**TASK BRIEF:** Please transcribe the data that follows without the pictures, keeping every word the same.

THE DATA Block Start

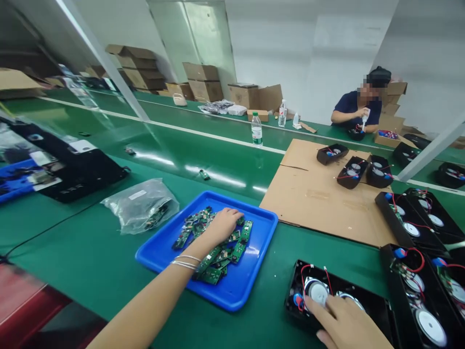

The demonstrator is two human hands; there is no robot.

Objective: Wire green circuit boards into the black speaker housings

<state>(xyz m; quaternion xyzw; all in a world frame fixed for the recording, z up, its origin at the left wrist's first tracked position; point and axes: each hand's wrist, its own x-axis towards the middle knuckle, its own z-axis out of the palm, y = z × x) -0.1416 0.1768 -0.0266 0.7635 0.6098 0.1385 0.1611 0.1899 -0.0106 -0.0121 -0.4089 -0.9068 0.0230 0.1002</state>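
Nearest, my right hand (343,317) rests with fingers apart on a black speaker box (374,298). My left hand (225,225) curls over circuit boards (239,251) in a blue tray (250,286); its fingertips are hidden, so I cannot tell its grip. I'd best pinch one board by its edges, sparing the red wires (328,280).

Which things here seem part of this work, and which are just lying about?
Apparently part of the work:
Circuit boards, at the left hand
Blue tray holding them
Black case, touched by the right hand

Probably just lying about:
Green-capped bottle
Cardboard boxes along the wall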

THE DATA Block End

**TASK ANSWER:**
The demonstrator is two human hands; there is no robot.

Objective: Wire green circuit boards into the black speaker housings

<state>(xyz m; quaternion xyzw; all in a world frame fixed for the recording, z up, its origin at the left wrist's first tracked position; point and axes: each hand's wrist, its own x-axis towards the middle knuckle, its own z-axis out of the palm, y = z × x) -0.1416 0.1768 -0.0266 0.7635 0.6098 0.1385 0.1611 0.1899 -0.0106 -0.0121 -0.4089 -0.9068 0.0230 0.1002</state>
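Nearest, my right hand (343,317) rests with fingers apart on a black speaker box (374,298). My left hand (225,225) curls over circuit boards (239,251) in a blue tray (250,286); its fingertips are hidden, so I cannot tell its grip. I'd best pinch one board by its edges, sparing the red wires (328,280).

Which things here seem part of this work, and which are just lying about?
Apparently part of the work:
Circuit boards, at the left hand
Blue tray holding them
Black case, touched by the right hand

Probably just lying about:
Green-capped bottle
Cardboard boxes along the wall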

The answer has been fully written out.